Plaat tektoniek / Activiteit
De lithosfeer bevat 15 belangrijke tektonische platen, namelijk:
- Noord-Amerikaans
- Nazca
- Scotia
- Caraïbisch
- Antarctisch
- Euraziatisch
- Afrikaans < Indiaas
- Australisch
- Pacific
- Juan de Fuca
- Filipijns
- Arabisch
- Zuid-Amerikaans
- Cocos
- Convectie veroorzaakt door hitte uit lagere lagen van de aarde, drijft de asthenosferische stroming, die de tektonische platen in de lithosfeer veroorzaakt, begint te bewegen. Tektonische activiteit treedt meestal op aan de grenzen van genoemde platen, resulterend in botsingen, tegen elkaar glijden, zelfs uit elkaar scheuren. Het produceren van aardbevingen, vulkanen, orogenie, maar ook loopgraven. De activiteit in de asthenosfeer onder de oceanische korst, creëert nieuwe korst. Door de asthenosfeer naar de oppervlakte te dwingen, op de oceaanruggen. Wanneer het gesmolten gesteente extrudeert, koelt het af en vormt het de nieuwe korst. Convectiekracht zorgt er ook voor dat de lithosfeerplaten op de oceaanruggen uit elkaar bewegen [vi].
De lithosfeer - Asthenosfeer grens (LAB)
Het LAB kan gevonden worden tussen de koele lithosfeer en de warme asthenosfeer. Daarom vertegenwoordigt het een reologische grens, d.w.z. e. met reologische eigenschappen zoals thermische eigenschappen, chemische samenstelling, mate van smelten en verschil in korrelgrootte. LAB geeft de overgang weer van warme mantel in de asthenosfeer naar de koudere en meer rigide lithosfeer hierboven. De lithosfeer wordt gekenmerkt door geleidende warmteoverdracht, terwijl de asthenosfeer een grens is met advectieve warmteoverdracht [vii].

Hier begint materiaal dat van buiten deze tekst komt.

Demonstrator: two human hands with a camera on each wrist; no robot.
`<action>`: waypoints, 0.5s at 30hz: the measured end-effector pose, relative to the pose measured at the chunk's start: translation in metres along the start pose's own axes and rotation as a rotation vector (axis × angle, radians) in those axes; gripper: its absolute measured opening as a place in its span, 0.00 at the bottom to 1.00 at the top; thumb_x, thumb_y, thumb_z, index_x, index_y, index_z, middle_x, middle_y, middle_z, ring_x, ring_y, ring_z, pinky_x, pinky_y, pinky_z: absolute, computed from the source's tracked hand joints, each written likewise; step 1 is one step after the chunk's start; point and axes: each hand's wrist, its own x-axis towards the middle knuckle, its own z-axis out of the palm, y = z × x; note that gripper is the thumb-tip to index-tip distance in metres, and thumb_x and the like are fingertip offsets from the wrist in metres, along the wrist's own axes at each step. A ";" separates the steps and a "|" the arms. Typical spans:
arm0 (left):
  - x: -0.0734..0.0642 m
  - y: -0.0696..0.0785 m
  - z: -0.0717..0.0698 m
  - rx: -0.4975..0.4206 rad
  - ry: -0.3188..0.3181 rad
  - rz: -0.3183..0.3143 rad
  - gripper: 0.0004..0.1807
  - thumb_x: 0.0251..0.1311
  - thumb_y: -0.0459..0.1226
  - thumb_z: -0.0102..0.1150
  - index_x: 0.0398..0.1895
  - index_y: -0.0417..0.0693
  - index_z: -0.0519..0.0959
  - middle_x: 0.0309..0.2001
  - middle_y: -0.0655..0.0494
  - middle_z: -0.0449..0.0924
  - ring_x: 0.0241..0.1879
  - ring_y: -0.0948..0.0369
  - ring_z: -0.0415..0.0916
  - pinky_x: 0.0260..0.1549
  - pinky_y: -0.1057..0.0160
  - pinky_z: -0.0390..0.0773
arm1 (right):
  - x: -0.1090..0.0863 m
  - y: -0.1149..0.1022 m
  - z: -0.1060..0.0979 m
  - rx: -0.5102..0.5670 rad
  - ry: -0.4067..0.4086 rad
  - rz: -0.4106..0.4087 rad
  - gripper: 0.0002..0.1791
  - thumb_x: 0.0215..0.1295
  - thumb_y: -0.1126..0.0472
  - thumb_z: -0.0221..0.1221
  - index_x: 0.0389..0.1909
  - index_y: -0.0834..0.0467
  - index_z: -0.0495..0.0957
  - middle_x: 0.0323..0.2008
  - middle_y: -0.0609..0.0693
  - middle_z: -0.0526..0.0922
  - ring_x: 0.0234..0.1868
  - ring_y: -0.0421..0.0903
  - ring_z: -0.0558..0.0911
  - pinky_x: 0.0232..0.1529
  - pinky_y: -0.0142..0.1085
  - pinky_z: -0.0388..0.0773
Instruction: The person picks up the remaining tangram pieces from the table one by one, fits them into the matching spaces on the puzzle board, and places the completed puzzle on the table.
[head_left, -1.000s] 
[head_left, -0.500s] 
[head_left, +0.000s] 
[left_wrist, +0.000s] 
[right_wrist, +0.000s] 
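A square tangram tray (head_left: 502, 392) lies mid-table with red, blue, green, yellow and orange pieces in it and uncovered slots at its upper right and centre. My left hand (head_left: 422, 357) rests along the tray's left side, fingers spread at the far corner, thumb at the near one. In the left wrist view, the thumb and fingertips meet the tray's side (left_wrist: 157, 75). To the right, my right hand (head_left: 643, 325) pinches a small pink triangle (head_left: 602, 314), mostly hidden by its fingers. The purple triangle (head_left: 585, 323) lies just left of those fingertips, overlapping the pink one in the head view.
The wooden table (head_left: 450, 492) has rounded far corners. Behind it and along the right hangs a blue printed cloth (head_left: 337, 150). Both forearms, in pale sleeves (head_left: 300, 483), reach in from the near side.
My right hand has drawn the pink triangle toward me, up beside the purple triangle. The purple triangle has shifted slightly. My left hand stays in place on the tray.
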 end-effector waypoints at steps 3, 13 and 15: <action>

Seismische golven die door het LAB bewegen, reizen sneller door de lithosfeer dan de asthenosfeer. Dienovereenkomstig worden de golfsnelheden in sommige gebieden met 5 tot 10% verminderd, 30 tot 120 km (oceanische lithosfeer).Dit komt door de verschillende dichtheden en viscositeit van de asthenosfeer. De grens (waar seismische golven langzamer gaan werken) staat bekend als de Gutenberg-discontinuïteit waarvan wordt aangenomen dat deze intergerelateerd is aan het LAB, vanwege hun gemeenschappelijke diepten. In de oceanische lithosfeer kan de LAB-diepte variëren van 50 tot 140 km, behalve bij mid-oceanische ruggen waar deze niet dieper is dan de nieuwe korst die wordt gevormd. Continentale lithosfeer LAB-diepten zijn een bron van onenigheid, wetenschappers schatten een diepte variërend van 100 km tot 250 km. Uiteindelijk zijn de continentale lithosfeer en het LAB in sommige oudere delen dikker en dieper. Suggereren dat hun diepten afhankelijk zijn van de leeftijd [viii].